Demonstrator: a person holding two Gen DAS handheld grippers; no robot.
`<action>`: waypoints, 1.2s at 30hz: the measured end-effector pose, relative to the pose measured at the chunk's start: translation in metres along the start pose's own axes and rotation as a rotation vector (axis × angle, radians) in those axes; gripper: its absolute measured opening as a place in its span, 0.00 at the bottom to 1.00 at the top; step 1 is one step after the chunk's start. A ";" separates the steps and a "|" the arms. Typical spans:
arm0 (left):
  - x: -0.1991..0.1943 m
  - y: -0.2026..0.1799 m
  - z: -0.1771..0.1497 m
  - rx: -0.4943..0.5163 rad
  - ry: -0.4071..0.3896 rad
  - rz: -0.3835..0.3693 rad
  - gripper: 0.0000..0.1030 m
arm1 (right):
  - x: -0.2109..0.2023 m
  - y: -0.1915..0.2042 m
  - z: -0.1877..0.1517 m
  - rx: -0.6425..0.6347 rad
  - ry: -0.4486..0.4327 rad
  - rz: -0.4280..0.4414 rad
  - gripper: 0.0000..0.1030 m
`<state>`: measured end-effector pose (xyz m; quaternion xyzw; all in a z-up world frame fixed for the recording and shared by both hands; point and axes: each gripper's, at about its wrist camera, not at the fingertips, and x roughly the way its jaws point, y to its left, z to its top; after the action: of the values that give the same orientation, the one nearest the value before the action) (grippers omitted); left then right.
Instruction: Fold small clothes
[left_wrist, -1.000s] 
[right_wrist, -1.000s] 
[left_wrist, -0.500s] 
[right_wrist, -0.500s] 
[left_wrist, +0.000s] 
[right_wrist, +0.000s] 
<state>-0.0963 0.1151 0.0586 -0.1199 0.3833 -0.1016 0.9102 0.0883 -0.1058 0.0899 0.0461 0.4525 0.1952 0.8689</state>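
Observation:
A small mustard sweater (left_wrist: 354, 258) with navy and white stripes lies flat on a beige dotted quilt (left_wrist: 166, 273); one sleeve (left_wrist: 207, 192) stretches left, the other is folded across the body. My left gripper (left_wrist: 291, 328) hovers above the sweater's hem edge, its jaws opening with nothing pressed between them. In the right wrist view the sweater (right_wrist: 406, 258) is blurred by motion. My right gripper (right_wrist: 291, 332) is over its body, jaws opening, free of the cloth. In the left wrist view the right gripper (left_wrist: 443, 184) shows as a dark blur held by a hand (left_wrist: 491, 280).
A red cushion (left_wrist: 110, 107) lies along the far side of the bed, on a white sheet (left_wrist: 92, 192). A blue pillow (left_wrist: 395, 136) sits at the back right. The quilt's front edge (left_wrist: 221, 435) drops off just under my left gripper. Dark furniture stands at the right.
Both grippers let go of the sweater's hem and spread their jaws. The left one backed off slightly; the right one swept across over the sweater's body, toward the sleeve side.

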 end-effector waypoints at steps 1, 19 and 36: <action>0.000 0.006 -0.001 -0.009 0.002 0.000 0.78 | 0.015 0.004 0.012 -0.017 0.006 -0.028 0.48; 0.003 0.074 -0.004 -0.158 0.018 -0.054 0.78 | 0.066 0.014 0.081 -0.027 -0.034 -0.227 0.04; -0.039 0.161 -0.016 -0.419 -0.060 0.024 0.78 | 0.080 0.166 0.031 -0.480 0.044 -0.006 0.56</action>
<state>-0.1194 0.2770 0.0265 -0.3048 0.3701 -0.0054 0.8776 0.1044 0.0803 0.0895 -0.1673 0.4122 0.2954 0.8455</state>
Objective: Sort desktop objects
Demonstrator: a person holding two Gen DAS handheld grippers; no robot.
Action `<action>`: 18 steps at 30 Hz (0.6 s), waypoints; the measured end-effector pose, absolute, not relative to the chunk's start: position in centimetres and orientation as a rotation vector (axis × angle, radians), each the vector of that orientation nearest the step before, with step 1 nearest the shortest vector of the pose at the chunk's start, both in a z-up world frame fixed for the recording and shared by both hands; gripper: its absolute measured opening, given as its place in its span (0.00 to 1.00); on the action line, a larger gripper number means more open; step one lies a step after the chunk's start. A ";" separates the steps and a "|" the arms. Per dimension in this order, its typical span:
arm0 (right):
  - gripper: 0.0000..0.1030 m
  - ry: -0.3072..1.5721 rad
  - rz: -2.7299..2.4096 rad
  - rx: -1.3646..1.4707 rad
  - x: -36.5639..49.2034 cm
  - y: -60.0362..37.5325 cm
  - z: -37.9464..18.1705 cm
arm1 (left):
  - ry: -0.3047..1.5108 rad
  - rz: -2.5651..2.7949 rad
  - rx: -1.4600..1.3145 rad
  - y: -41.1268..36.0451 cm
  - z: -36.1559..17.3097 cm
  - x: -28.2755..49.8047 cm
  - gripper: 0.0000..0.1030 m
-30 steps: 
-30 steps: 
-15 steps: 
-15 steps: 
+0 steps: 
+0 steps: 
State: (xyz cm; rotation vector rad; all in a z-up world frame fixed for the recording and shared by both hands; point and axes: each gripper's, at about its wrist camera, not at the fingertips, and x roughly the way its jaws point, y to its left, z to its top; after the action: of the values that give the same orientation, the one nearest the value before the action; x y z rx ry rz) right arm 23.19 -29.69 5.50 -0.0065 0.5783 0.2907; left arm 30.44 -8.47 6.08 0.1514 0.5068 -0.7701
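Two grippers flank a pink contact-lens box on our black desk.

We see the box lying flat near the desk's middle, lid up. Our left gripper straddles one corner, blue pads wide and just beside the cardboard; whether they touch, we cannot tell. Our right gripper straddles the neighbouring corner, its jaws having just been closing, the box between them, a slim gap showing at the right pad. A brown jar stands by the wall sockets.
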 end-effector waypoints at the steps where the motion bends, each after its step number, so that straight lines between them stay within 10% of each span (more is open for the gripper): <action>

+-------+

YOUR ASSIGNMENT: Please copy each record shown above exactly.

THE ANSWER:
Demonstrator: a person holding two Gen DAS handheld grippers; no robot.
`<action>`: waypoints, 1.2s at 30hz: the measured end-effector pose, relative to the pose measured at the chunk's start: translation in metres along the start pose's own axes and rotation as a rotation vector (axis × angle, radians) in those axes; gripper: its absolute measured opening as a place in its span, 0.00 at the bottom to 1.00 at the top; step 1 is one step after the chunk's start. A ";" separates the steps and a "|" the arms. Typical spans:
arm0 (left):
  - x: -0.1991..0.1943 m
  - y: -0.2026..0.1799 m
  - z: -0.1771..0.1497 m
  - rx: -0.4943..0.5163 rad
  - ry: -0.4071..0.3896 rad
  - rz: -0.3835..0.3693 rad
  - gripper: 0.0000..0.1030 m
arm1 (right):
  - x: -0.2109..0.2023 m
  - y: -0.1915..0.2042 m
  - z: -0.1877..0.1517 m
  - rx: -0.6425..0.6347 rad
  - ry: -0.4486..0.4327 rad
  - rz: -0.4280..0.4414 rad
  - gripper: 0.0000..0.1030 m
`<state>`: measured end-effector pose (xyz m; quaternion xyzw; all in a z-up world frame fixed for the recording and shared by both hands; point and axes: each gripper's, at about its wrist camera, not at the fingertips, and x roughly the way its jaws point, y to its left, z to its top; after the action: of the values that give the same orientation, the one nearest the value before the action) (grippers omitted); left then right.
Instruction: Fold small clothes
[left_wrist, -1.000s] 
[right_wrist, -1.000s] 
[left_wrist, -0.500s] 
[right_wrist, -0.500s] 
[left_wrist, +0.000s] 
[right_wrist, +0.000s] 
<state>-0.0963 0.1151 0.0586 -0.1199 0.3833 -0.1016 0.9102 0.0883 -0.1058 0.0899 0.0461 0.4525 0.1952 0.8689</state>
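Observation:
A small mustard sweater (left_wrist: 354, 258) with navy and white stripes lies flat on a beige dotted quilt (left_wrist: 166, 273); one sleeve (left_wrist: 207, 192) stretches left, the other is folded across the body. My left gripper (left_wrist: 291, 328) hovers above the sweater's hem edge, its jaws opening with nothing pressed between them. In the right wrist view the sweater (right_wrist: 406, 258) is blurred by motion. My right gripper (right_wrist: 291, 332) is over its body, jaws opening, free of the cloth. In the left wrist view the right gripper (left_wrist: 443, 184) shows as a dark blur held by a hand (left_wrist: 491, 280).
A red cushion (left_wrist: 110, 107) lies along the far side of the bed, on a white sheet (left_wrist: 92, 192). A blue pillow (left_wrist: 395, 136) sits at the back right. The quilt's front edge (left_wrist: 221, 435) drops off just under my left gripper. Dark furniture stands at the right.
Both grippers let go of the sweater's hem and spread their jaws. The left one backed off slightly; the right one swept across over the sweater's body, toward the sleeve side.
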
 end-effector waypoints at steps 1, 19 and 36: <action>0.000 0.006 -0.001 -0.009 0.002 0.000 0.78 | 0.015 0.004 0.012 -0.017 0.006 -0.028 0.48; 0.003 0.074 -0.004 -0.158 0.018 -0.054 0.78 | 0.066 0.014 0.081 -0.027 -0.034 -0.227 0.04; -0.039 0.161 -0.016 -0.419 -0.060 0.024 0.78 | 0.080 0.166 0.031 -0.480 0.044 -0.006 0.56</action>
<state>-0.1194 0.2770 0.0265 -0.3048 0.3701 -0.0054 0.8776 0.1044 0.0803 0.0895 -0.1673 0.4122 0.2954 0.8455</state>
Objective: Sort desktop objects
Demonstrator: a person holding two Gen DAS handheld grippers; no robot.
Action `<action>`: 18 steps at 30 Hz (0.6 s), waypoints; the measured end-effector pose, absolute, not relative to the chunk's start: position in centimetres and orientation as a rotation vector (axis × angle, radians), each the vector of that orientation nearest the step before, with step 1 nearest the shortest vector of the pose at the chunk's start, both in a z-up world frame fixed for the recording and shared by both hands; gripper: its absolute measured opening, given as its place in its span (0.00 to 1.00); on the action line, a larger gripper number means more open; step one lies a step after the chunk's start. A ";" separates the steps and a "|" the arms. Per dimension in this order, its typical span:
arm0 (right):
  - gripper: 0.0000..0.1030 m
  - ry: -0.3072..1.5721 rad
  - rz: -2.7299..2.4096 rad
  - rx: -1.3646..1.4707 rad
  - x: -36.5639..49.2034 cm
  - y: -60.0362..37.5325 cm
  - z: -37.9464..18.1705 cm
arm1 (left):
  - ry: -0.3047..1.5108 rad
  - rz: -2.5651..2.7949 rad
  - rx: -1.4600..1.3145 rad
  - y: -41.1268..36.0451 cm
  - z: -36.1559..17.3097 cm
  - x: -28.2755..49.8047 cm
  - gripper: 0.0000..0.1030 m
-30 steps: 
-30 steps: 
-15 steps: 
-15 steps: 
+0 steps: 
+0 steps: 
State: (xyz cm; rotation vector rad; all in a z-up world frame fixed for the recording and shared by both hands; point and axes: each gripper's, at about its wrist camera, not at the fingertips, and x roughly the way its jaws point, y to its left, z to its top; after the action: of the values that give the same orientation, the one nearest the value before the action; x y z rx ry rz) right arm 23.19 -29.69 5.50 -0.0065 0.5783 0.2907; left arm 30.44 -8.47 6.08 0.1514 0.5068 -0.7701
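Two grippers flank a pink contact-lens box on our black desk.

We see the box lying flat near the desk's middle, lid up. Our left gripper straddles one corner, blue pads wide and just beside the cardboard; whether they touch, we cannot tell. Our right gripper straddles the neighbouring corner, its jaws having just been closing, the box between them, a slim gap showing at the right pad. A brown jar stands by the wall sockets.
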 end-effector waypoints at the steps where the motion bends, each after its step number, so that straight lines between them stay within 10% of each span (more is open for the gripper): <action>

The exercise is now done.